The whole listing below needs to be duplicated exactly, pictures aside.

[[ Data for processing, beginning ]]

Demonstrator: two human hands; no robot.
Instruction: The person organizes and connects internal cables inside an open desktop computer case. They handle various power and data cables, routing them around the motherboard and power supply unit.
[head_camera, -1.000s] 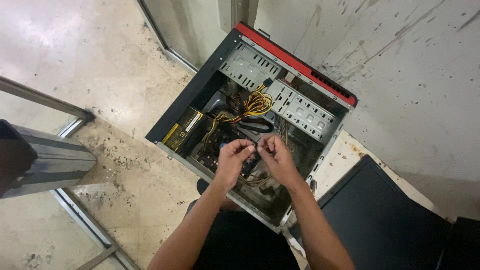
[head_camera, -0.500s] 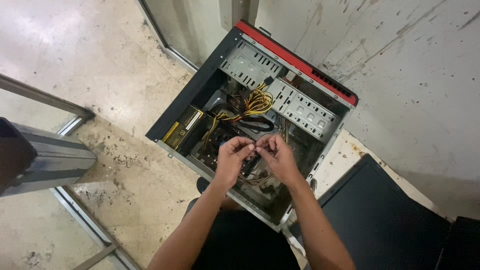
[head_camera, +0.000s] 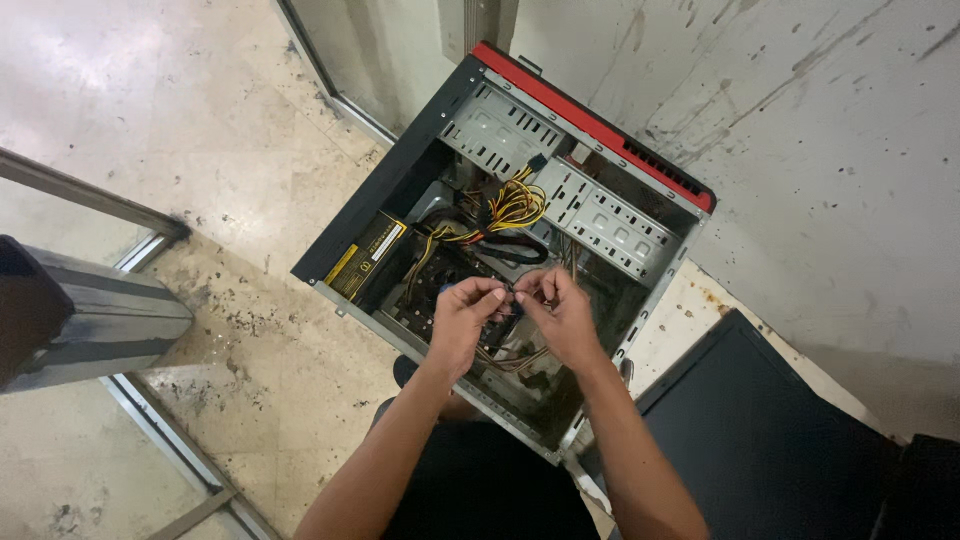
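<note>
Currently, head view, looking straight down:
case: open computer case (head_camera: 400, 190) lies on its side on the floor, side panel off, red front strip (head_camera: 600, 125) along its 1 o'clock edge
left hand: left hand (head_camera: 463, 318) over the middle of the case, fingers curled shut, thumb and forefinger pinching a small dark connector (head_camera: 512, 291)
right hand: right hand (head_camera: 560, 312) just beside the left at its 3 o'clock, fingertips closed on the same connector; the two hands meet there, touching
connector: tiny, mostly hidden by fingertips, can't tell its type; sits between both hands above the board area
cables: yellow-black wire bundle (head_camera: 512, 207) at 12 o'clock from the hands, fanning up toward the drive cage (head_camera: 600, 215)
psu: black power supply with a yellow label (head_camera: 366, 258) at 9 o'clock from the hands, against the case's left wall
floor: stained pale stone floor (head_camera: 250, 340), dirt marks at 8 o'clock of the case
rest: dark flat panel (head_camera: 760, 450) lying at 4 o'clock of the case; grey metal frame (head_camera: 100, 315) far out at 9 o'clock
</note>
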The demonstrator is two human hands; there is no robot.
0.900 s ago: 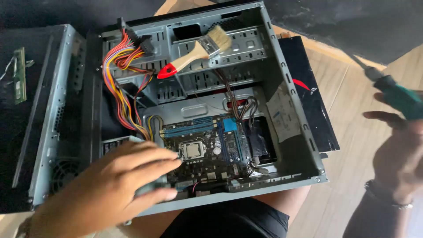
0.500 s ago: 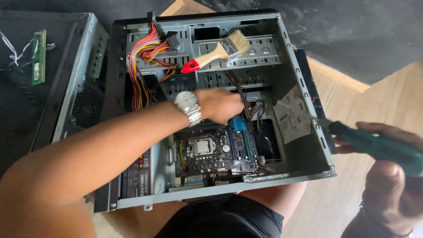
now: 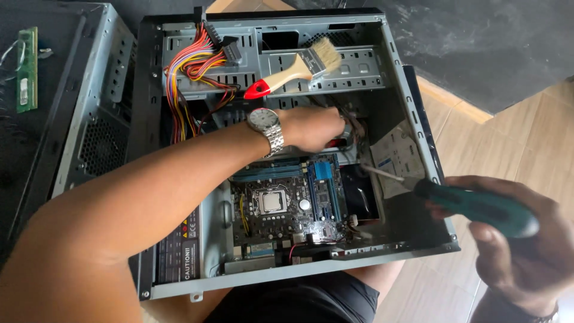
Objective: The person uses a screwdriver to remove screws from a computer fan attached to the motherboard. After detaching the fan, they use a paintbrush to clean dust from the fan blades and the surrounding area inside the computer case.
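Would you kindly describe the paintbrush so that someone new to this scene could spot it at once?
Find the open grey computer case. On the perforated metal bracket across its top lies the paintbrush, just above the left hand. Its pale wooden handle, red tip and cream bristles set it apart from the coloured cables nearby.

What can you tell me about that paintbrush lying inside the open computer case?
The paintbrush is a flat one with pale, splayed bristles, a dark metal band and a light wooden handle ending in a red-dipped tip. It lies tilted across the grey metal drive bracket at the far end of the case, bristles to the right. Neither hand touches it.
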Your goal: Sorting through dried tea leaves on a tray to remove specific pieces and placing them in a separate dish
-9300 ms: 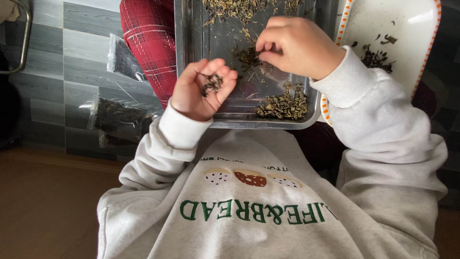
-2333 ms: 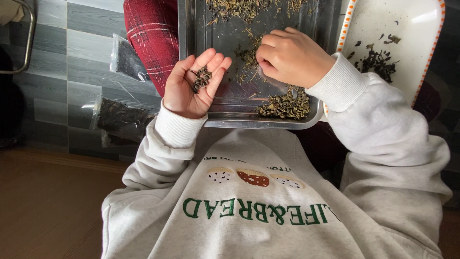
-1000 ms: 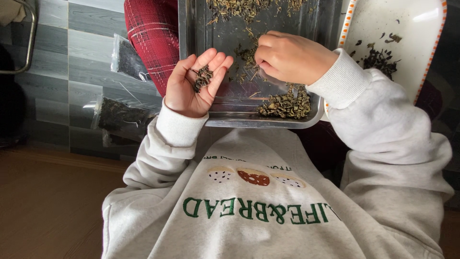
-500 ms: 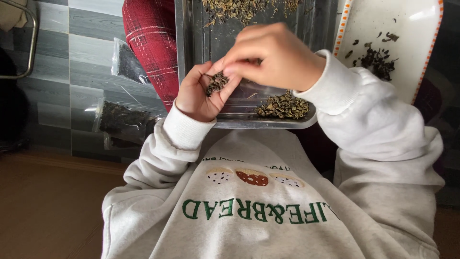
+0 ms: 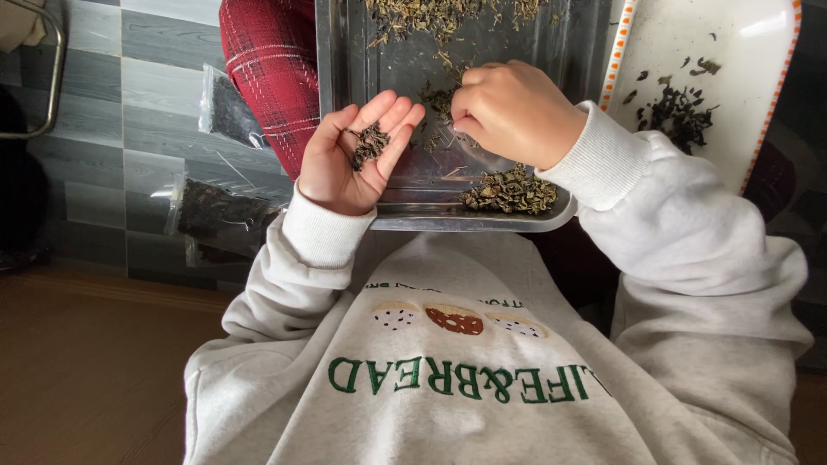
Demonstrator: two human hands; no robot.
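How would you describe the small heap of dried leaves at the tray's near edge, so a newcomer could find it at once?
Start at the metal tray on the person's lap. Follow its near rim toward the right hand: the heap lies just beneath that wrist, in the tray's near right corner. Unlike the leaves cupped in the left hand, it rests on bare metal.

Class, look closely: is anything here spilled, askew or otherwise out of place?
Nothing stands out. The dried leaves lie inside the metal tray and on the white tray; the left hand cups a few; the right hand picks over the metal tray.
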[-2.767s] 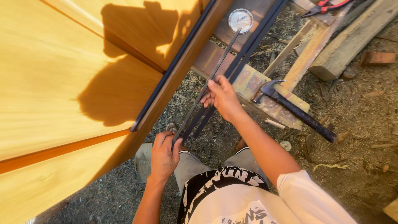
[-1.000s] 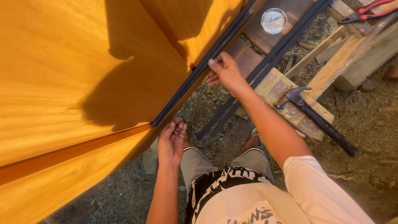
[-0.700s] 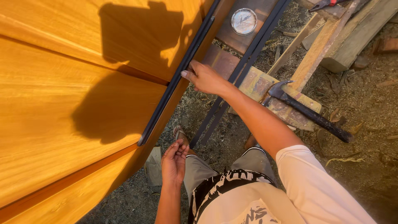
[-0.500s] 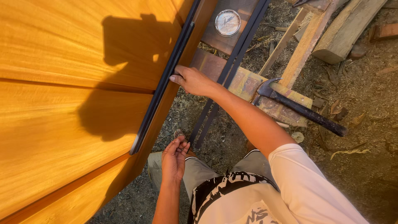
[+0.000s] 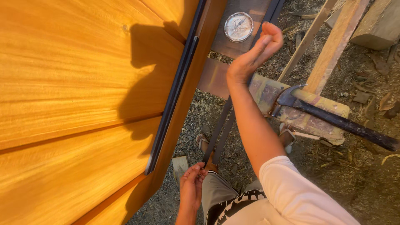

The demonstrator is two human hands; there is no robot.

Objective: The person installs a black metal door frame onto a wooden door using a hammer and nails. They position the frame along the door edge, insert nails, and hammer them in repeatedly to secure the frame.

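Here, the person's left hand (image 5: 192, 187) is pinched shut on the near end of a long dark metal strip (image 5: 216, 133), low down beside the edge of the big orange-varnished wooden panel (image 5: 75, 104). That strip runs away from the hand, alongside a second strip (image 5: 228, 134) just beside it, passing behind the right forearm and on toward the far end of the panel. The right hand (image 5: 254, 54) is raised and loosely cupped, fingers curled and gripping nothing; it hangs above the strips, just off the panel's edge, and I cannot tell whether it touches them. Another dark metal strip (image 5: 173, 98) lies flat along the panel's edge, set into the wood. Beyond the panel's far corner, a round silver lid (image 5: 238, 26) sits on a rusty brown metal plate (image 5: 214, 77). Further out from the panel, past the right forearm, a claw hammer (image 5: 333, 118) with a dark handle rests on a worn yellowish timber block (image 5: 304, 112). Pale wooden battens (image 5: 335, 46) lie slanting on the dirt beyond it. A sandalled foot (image 5: 202, 143) shows on the gravel just off the panel's edge, near the strips.
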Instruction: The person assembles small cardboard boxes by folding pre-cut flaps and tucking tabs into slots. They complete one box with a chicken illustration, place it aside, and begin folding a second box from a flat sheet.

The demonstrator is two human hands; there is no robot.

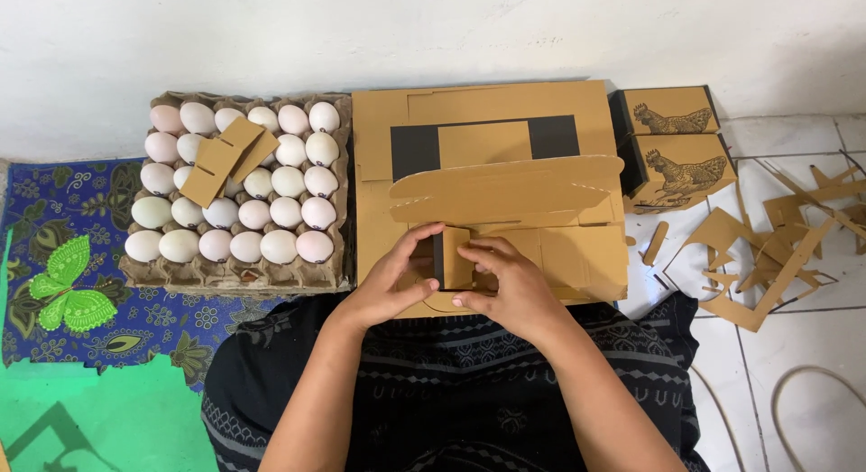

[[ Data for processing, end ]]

→ Solved exercise:
Demonstrator: two human hands; no robot.
Instruction: The person organizes and connects internal cables inside an open desktop computer case. They handle various power and data cables, routing them around the motherboard and power supply unit.
[head_camera, -1.000s] 
[head_camera, -0.500s] 
[head_camera, +0.000s] 
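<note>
Currently, head view, looking straight down:
case: open computer case (head_camera: 400, 190) lies on its side on the floor, side panel off, red front strip (head_camera: 600, 125) along its 1 o'clock edge
left hand: left hand (head_camera: 463, 318) over the middle of the case, fingers curled shut, thumb and forefinger pinching a small dark connector (head_camera: 512, 291)
right hand: right hand (head_camera: 560, 312) just beside the left at its 3 o'clock, fingertips closed on the same connector; the two hands meet there, touching
connector: tiny, mostly hidden by fingertips, can't tell its type; sits between both hands above the board area
cables: yellow-black wire bundle (head_camera: 512, 207) at 12 o'clock from the hands, fanning up toward the drive cage (head_camera: 600, 215)
psu: black power supply with a yellow label (head_camera: 366, 258) at 9 o'clock from the hands, against the case's left wall
floor: stained pale stone floor (head_camera: 250, 340), dirt marks at 8 o'clock of the case
rest: dark flat panel (head_camera: 760, 450) lying at 4 o'clock of the case; grey metal frame (head_camera: 100, 315) far out at 9 o'clock
</note>
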The demonstrator is two human hands; there is no robot.
0.900 s ago: 
0.500 s ago: 
now: 
Objective: The person uses a screwdriver to remove screws from a computer fan attached to the motherboard. After detaching the fan, they use a paintbrush to clean dust from the fan blades and the surrounding area inside the computer case.
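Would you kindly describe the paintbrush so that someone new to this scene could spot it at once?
Find the open grey computer case. On the perforated metal bracket across its top lies the paintbrush, just above the left hand. Its pale wooden handle, red tip and cream bristles set it apart from the coloured cables nearby.

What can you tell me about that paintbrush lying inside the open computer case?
The paintbrush is a flat one with pale, splayed bristles, a dark metal band and a light wooden handle ending in a red-dipped tip. It lies tilted across the grey metal drive bracket at the far end of the case, bristles to the right. Neither hand touches it.
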Your goal: Sorting through dried tea leaves on a tray to remove specific pieces and placing them in a separate dish
-9300 ms: 
-2333 ms: 
-1000 ms: 
-500 ms: 
+0 ms: 
Demonstrator: two human hands; no robot.
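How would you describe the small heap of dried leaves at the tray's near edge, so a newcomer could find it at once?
Start at the metal tray on the person's lap. Follow its near rim toward the right hand: the heap lies just beneath that wrist, in the tray's near right corner. Unlike the leaves cupped in the left hand, it rests on bare metal.

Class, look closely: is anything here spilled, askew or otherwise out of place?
Nothing stands out. The dried leaves lie inside the metal tray and on the white tray; the left hand cups a few; the right hand picks over the metal tray.
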[-2.767s] 
[-1.000s] 
[-0.700s] 
[-0.500s] 
[+0.000s] 

The demonstrator is two human hands; there is no robot.

Objective: The person installs a black metal door frame onto a wooden door using a hammer and nails. They position the frame along the door edge, insert nails, and hammer them in repeatedly to secure the frame.

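Here, the person's left hand (image 5: 192, 187) is pinched shut on the near end of a long dark metal strip (image 5: 216, 133), low down beside the edge of the big orange-varnished wooden panel (image 5: 75, 104). That strip runs away from the hand, alongside a second strip (image 5: 228, 134) just beside it, passing behind the right forearm and on toward the far end of the panel. The right hand (image 5: 254, 54) is raised and loosely cupped, fingers curled and gripping nothing; it hangs above the strips, just off the panel's edge, and I cannot tell whether it touches them. Another dark metal strip (image 5: 173, 98) lies flat along the panel's edge, set into the wood. Beyond the panel's far corner, a round silver lid (image 5: 238, 26) sits on a rusty brown metal plate (image 5: 214, 77). Further out from the panel, past the right forearm, a claw hammer (image 5: 333, 118) with a dark handle rests on a worn yellowish timber block (image 5: 304, 112). Pale wooden battens (image 5: 335, 46) lie slanting on the dirt beyond it. A sandalled foot (image 5: 202, 143) shows on the gravel just off the panel's edge, near the strips.
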Instruction: The person assembles small cardboard boxes by folding pre-cut flaps and tucking tabs into slots. They complete one box with a chicken illustration, place it aside, and begin folding a second box from a flat sheet.

The demonstrator is two human hands; there is no robot.

No additional lines are needed for this answer.